Your assignment: Required from the data below: the exact lines starting at the line containing "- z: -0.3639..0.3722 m" and ending at the line containing "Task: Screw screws", with both ends kept and all pictures dropped.

[Stored records]
•••

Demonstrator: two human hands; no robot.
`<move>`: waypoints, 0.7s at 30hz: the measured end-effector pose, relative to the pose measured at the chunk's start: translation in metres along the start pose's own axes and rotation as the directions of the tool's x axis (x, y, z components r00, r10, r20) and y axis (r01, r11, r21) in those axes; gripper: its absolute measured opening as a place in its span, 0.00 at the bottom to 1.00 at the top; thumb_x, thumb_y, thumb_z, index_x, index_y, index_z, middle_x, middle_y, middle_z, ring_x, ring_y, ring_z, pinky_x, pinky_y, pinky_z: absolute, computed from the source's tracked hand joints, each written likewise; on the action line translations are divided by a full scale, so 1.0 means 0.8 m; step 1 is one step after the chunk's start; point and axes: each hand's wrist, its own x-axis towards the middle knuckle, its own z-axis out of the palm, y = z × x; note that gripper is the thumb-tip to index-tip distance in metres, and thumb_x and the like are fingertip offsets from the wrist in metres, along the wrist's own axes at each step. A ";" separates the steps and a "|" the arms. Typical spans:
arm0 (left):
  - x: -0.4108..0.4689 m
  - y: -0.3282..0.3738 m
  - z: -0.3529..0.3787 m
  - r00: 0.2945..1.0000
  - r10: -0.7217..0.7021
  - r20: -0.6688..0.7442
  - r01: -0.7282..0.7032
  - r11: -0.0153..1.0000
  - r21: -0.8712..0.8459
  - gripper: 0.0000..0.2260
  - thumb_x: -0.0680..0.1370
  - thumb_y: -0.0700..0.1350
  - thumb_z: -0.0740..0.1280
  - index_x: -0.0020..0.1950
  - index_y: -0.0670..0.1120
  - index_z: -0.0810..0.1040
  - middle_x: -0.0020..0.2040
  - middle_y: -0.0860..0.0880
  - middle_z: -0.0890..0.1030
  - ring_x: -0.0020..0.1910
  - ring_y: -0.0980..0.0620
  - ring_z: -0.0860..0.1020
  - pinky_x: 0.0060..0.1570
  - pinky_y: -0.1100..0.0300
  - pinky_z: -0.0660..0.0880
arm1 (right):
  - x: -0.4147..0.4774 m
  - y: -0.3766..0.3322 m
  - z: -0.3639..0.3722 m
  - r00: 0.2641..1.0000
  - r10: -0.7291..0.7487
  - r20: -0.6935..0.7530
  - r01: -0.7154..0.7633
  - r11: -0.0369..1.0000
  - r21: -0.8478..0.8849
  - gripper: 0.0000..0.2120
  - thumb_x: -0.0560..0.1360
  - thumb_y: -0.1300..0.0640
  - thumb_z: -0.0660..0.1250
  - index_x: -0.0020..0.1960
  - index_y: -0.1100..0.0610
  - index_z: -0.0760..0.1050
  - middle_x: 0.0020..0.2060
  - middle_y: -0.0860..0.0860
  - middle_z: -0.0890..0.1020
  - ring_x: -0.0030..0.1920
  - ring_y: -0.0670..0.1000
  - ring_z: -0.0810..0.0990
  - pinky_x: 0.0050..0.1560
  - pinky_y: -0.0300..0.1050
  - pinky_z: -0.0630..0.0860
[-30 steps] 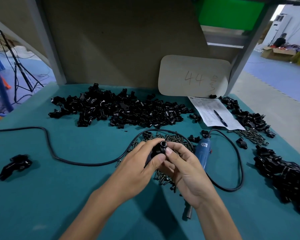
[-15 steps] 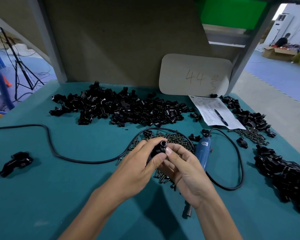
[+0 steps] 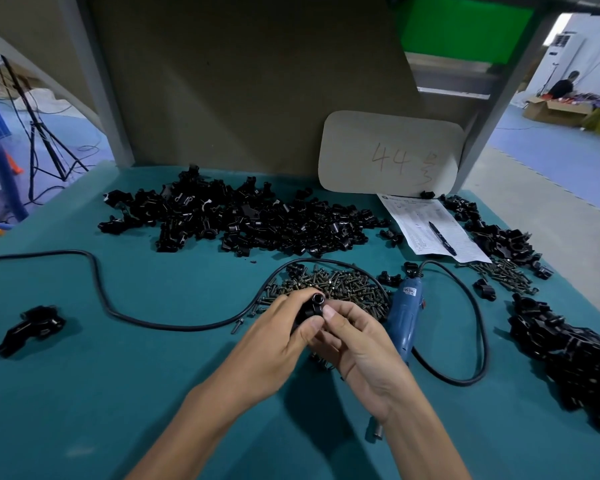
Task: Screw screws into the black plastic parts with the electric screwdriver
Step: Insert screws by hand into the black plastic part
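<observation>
Little moved: left hand (image 3: 278, 329) and right hand (image 3: 355, 344) both pinched the small black plastic part (image 3: 315, 302). A slack grip risked dropping it.

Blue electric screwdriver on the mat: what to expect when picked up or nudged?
The electric screwdriver looks rigid, probably fairly heavy for its size. Its rounded body may roll if nudged, though the mat probably damps that. The cord loops loosely beside it and around the screw pile, so lifting will likely drag cord and could scatter screws.
</observation>
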 end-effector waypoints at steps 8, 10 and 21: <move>0.006 -0.035 0.012 0.996 -0.082 -0.031 0.083 0.995 0.057 0.25 0.81 0.67 0.51 0.76 0.59 0.63 0.68 0.59 0.71 0.68 0.60 0.70 0.67 0.54 0.69 | 0.028 -0.006 -0.025 0.983 -0.160 -0.089 0.051 0.705 -0.707 0.11 0.80 0.52 0.71 0.61 0.52 0.79 0.52 0.46 0.84 0.54 0.49 0.83 0.57 0.45 0.80; 0.003 -0.044 0.020 0.992 -0.109 -0.063 0.114 0.990 0.081 0.26 0.81 0.67 0.50 0.77 0.59 0.61 0.71 0.60 0.68 0.70 0.61 0.67 0.68 0.58 0.67 | 0.039 -0.009 -0.040 0.960 -0.282 -0.003 0.022 0.088 -0.996 0.14 0.82 0.51 0.67 0.67 0.48 0.75 0.59 0.43 0.79 0.61 0.50 0.77 0.60 0.46 0.74; 0.006 -0.071 0.039 0.985 -0.129 -0.112 0.139 0.986 0.091 0.25 0.81 0.67 0.49 0.77 0.61 0.59 0.69 0.67 0.64 0.67 0.69 0.62 0.64 0.64 0.63 | 0.059 0.002 -0.051 0.972 -0.235 0.009 -0.058 -0.275 -0.960 0.09 0.83 0.59 0.62 0.63 0.55 0.72 0.55 0.54 0.76 0.52 0.57 0.78 0.50 0.49 0.75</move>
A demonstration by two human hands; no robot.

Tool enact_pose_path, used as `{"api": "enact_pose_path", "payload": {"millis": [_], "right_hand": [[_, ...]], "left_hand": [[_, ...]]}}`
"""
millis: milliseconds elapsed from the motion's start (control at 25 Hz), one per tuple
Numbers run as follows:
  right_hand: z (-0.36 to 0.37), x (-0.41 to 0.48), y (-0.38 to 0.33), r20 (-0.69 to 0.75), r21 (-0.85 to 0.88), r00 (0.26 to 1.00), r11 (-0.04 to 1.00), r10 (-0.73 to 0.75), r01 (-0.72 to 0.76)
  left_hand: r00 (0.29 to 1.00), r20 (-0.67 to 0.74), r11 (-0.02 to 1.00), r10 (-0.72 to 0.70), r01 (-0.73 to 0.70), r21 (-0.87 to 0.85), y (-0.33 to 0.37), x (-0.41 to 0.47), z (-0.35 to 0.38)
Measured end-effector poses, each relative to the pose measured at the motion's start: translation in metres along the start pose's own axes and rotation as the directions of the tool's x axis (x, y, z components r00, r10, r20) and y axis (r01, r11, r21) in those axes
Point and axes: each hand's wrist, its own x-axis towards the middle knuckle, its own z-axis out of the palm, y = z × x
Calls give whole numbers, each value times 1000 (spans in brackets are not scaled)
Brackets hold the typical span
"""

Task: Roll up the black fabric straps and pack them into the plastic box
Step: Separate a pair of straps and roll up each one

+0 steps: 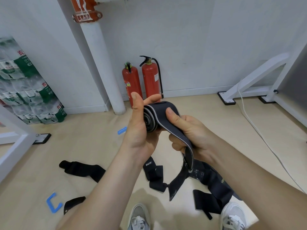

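The beige floor (207,113) lies open ahead as far as the white wall. It is bounded at left by a stack of shrink-wrapped water bottle packs (25,83) and a white metal frame leg (15,151), and at right by another white frame (249,83) with a white cable (259,131) trailing along the floor. A white vertical pipe (101,67) and two red fire extinguishers (150,78) stand against the wall just behind the hands. Loose black straps (83,170) lie scattered near the grey sneakers (139,218), among blue tape marks (54,203).

Held well above the floor is a black fabric strap (166,120) with pale grey edging. Its rolled part (150,119) has its axis running roughly left to right, the spiral end facing the left palm. The unrolled length runs down to the right and hangs toward the floor; its end may touch the straps lying there, but I cannot tell.

The left hand (141,127) cups the roll, thumb upright and fingers curled behind it. The right hand (189,131) pinches the strap, thumb pressed on top and fingers curled underneath.
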Motion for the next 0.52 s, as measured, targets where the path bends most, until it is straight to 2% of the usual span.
{"api": "enact_pose_path", "payload": {"millis": [40,120,200,280,360,440,520], "right_hand": [[-1,1,0,-13,8,1000,1000,-1,2],[-5,2,-2,-20,3,1000,1000,1,-1],[-10,0,-9,12,-107,1000,994,26,-25],[-11,-5,-14,55,-229,994,970,96,-81],[-9,-8,-15,77,-258,982,955,170,-145],[-9,-7,-13,103,-207,979,966,176,-152],[-10,-1,-8,147,-82,980,989,131,-120]], "left_hand": [[999,34,1000,-3,2,28,0,2,-2],[977,214,991,21,-49,127,6,7,-13],[910,414,959,-29,-91,267,18,11,-30],[835,532,905,-137,-112,409,30,11,-43],[797,570,855,-198,-145,499,34,6,-46],[853,507,846,-125,-175,503,32,4,-41],[906,423,891,-24,-172,420,27,5,-39]]}}
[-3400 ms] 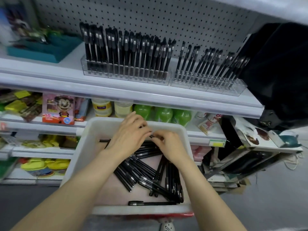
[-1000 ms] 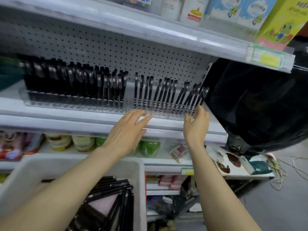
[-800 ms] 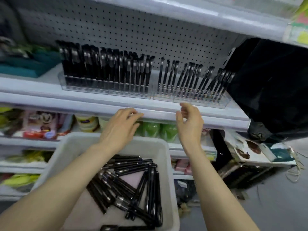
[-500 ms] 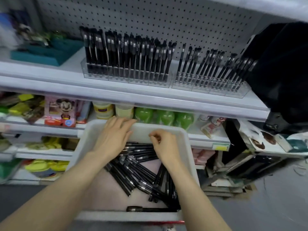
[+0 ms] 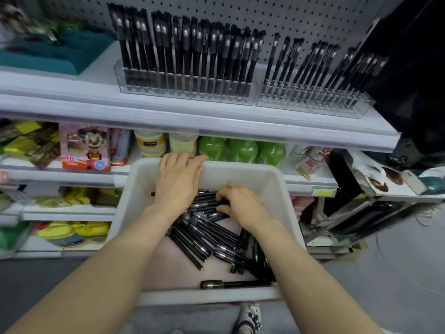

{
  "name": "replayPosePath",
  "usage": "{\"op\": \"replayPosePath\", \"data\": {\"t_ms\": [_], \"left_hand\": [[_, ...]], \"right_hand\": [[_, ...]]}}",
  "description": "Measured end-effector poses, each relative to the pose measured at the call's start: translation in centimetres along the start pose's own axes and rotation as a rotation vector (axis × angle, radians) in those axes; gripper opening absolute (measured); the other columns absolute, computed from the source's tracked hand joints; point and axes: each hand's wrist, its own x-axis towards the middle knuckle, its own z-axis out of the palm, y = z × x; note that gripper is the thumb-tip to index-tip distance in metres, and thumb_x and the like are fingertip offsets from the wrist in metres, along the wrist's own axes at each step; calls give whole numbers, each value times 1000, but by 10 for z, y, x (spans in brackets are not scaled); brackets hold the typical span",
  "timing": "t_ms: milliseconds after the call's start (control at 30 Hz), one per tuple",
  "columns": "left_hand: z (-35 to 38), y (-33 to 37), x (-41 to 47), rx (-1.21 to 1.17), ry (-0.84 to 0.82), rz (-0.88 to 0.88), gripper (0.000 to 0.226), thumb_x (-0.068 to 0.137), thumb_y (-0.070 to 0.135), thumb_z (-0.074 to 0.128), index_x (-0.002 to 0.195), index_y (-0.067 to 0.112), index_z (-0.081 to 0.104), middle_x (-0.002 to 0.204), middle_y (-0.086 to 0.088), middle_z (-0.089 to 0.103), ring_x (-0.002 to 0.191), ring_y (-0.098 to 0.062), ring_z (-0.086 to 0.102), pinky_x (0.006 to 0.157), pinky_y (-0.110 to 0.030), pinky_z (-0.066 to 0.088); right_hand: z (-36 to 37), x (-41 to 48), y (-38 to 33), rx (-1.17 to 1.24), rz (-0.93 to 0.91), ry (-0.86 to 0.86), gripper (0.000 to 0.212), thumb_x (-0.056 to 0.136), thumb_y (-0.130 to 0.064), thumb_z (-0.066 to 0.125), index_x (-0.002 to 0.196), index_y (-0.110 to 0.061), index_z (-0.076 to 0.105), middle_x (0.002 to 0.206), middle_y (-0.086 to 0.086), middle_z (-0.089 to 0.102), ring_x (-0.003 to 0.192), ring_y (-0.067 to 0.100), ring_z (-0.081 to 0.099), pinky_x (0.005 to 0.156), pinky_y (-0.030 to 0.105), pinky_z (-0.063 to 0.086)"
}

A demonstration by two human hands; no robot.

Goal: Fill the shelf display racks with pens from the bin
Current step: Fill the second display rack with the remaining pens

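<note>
My left hand (image 5: 178,182) lies flat in the white bin (image 5: 272,186), its fingers (image 5: 185,161) straight and reaching the far rim, holding nothing. My right hand (image 5: 243,204) sits on the loose black pens (image 5: 204,239) heaped in the bin, fingers (image 5: 225,192) curled round a few of them (how many, I cannot tell). Above, on the shelf (image 5: 192,119), two clear display racks (image 5: 185,91) stand side by side, both stocked with pens on end.
</note>
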Motion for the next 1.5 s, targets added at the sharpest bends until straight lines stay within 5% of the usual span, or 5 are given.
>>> {"op": "replayPosePath", "data": {"t_ms": [300, 467, 667, 1000, 1500], "left_hand": [[-6, 0, -2, -48, -21, -18, 35, 99, 31, 40, 126, 28, 63, 106, 1, 64, 98, -25, 51, 94, -36, 31], [-6, -2, -1, -66, -57, -15, 38, 98, 32, 39, 129, 26, 61, 110, 1, 63, 100, -25, 51, 95, -35, 32], [-34, 23, 28, -131, -104, 25, 45, 93, 19, 59, 138, 17, 54, 134, -5, 54, 120, -26, 51, 98, -41, 48], [-34, 86, 155, 65, -27, 279, 72, 75, -5, 70, 141, 10, 46, 141, -8, 46, 130, -26, 41, 105, -38, 42], [-1, 91, 175, 120, 35, 276, 69, 63, -7, 73, 130, 0, 56, 128, -14, 56, 120, -32, 48, 103, -42, 43]], "right_hand": [[-12, -11, 21, 111, 77, 103, 17, 84, -21, 71, 82, -24, 55, 86, -1, 60, 80, 22, 58, 75, 36, 49], [-44, -13, 16, 464, 152, 209, 8, 93, -16, 62, 87, -21, 60, 77, 1, 64, 58, 14, 64, 63, 29, 56], [-118, -11, 23, 718, 50, 482, 10, 92, -11, 65, 102, -13, 62, 79, 5, 67, 61, 17, 65, 63, 31, 57], [-236, 59, 46, 586, 52, 905, 4, 96, -21, 59, 92, -19, 59, 77, 3, 69, 72, 19, 68, 67, 35, 59], [-215, 124, 66, 346, 142, 717, 24, 90, -27, 68, 108, -10, 72, 97, 6, 73, 89, 21, 67, 85, 36, 55]]}}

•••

Reply:
  - z: -0.3639..0.3722 m
  - r00: 0.2641..1.0000
  - r10: -0.7291..0.7487
  - r20: -0.6935..0.7530
  - r01: -0.7154..0.7633
  - r11: -0.0369..1.0000
  - r21: -0.8478..0.8849
  - gripper: 0.0000..0.2120
  - thumb_x: -0.0560..0.1360
  - thumb_y: -0.1300..0.0640
  - thumb_z: -0.0660..0.1250
  - index_x: -0.0020..0.1960
  - index_y: -0.1100..0.0610
  - index_z: -0.0760..0.1050
  - middle_x: 0.0020..0.2060
  - middle_y: -0.0860..0.0860
  - middle_z: -0.0890..0.1020
  - ring_x: -0.0030..0.1920
  - ring_y: -0.0670..0.1000
  - ring_z: -0.0810..0.0990
  - pinky_x: 0.0050..0.1560
  - pinky_y: -0.0300..0.1050
  - pinky_z: -0.0630..0.0860
[-30 steps] 
[-15 steps] 
[+0 steps] 
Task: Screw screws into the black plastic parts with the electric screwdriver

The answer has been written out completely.